### THE PROBLEM
Comb the records below for the string "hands" and copy each line where it turns up.

Dataset entries
--

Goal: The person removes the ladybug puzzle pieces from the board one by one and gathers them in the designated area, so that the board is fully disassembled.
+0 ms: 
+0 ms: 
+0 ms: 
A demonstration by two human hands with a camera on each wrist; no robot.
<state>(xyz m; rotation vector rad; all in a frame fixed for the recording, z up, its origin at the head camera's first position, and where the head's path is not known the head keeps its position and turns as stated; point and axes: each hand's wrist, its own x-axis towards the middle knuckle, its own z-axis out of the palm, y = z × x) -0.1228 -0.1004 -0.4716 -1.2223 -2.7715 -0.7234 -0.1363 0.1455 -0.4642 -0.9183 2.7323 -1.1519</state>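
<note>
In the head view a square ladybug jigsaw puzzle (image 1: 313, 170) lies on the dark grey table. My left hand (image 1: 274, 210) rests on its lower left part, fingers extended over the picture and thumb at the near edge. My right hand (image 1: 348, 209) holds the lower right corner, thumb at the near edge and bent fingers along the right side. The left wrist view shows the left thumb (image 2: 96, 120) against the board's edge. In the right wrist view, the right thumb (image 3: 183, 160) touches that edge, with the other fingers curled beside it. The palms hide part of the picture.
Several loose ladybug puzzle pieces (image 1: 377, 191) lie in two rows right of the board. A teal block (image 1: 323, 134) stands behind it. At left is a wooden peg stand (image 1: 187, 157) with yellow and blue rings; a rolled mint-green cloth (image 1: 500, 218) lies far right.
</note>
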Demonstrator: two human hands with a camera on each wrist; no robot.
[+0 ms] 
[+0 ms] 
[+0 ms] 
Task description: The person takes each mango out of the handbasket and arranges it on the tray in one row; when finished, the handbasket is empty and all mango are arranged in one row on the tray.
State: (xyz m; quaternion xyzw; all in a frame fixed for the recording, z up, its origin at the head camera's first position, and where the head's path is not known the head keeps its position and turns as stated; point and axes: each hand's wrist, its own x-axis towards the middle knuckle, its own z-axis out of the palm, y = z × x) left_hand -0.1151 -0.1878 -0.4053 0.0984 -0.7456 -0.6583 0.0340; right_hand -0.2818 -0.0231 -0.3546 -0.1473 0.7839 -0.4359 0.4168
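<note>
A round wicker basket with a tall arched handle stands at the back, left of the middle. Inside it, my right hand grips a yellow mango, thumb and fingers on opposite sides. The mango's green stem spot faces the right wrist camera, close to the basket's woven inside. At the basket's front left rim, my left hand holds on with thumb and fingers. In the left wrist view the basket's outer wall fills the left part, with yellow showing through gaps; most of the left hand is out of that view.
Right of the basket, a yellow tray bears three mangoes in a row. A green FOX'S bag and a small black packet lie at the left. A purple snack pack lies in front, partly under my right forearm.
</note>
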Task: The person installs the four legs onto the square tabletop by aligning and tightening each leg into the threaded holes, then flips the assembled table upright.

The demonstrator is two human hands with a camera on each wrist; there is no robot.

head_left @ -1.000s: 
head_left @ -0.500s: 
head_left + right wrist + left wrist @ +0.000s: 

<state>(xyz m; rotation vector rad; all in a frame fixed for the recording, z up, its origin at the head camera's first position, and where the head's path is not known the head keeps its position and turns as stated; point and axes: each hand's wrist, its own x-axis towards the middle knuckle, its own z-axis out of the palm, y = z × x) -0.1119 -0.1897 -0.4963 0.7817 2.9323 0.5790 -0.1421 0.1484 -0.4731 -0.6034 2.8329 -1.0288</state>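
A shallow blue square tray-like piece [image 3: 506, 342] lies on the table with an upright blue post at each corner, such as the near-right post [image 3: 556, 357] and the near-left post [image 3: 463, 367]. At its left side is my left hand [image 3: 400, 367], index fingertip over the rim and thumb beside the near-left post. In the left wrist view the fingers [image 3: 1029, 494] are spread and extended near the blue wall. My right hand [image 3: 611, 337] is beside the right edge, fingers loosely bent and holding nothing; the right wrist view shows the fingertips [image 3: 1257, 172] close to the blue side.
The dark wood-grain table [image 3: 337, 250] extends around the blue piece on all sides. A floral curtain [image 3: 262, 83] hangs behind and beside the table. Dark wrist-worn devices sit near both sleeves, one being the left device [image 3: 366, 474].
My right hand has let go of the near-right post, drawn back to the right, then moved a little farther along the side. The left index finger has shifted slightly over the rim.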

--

### COMPLETED EXERCISE
A demonstration by two human hands with a camera on each wrist; no robot.
Demonstrator: two human hands with a camera on each wrist; no robot.
The demonstrator is two human hands with a camera on each wrist; there is no robot.

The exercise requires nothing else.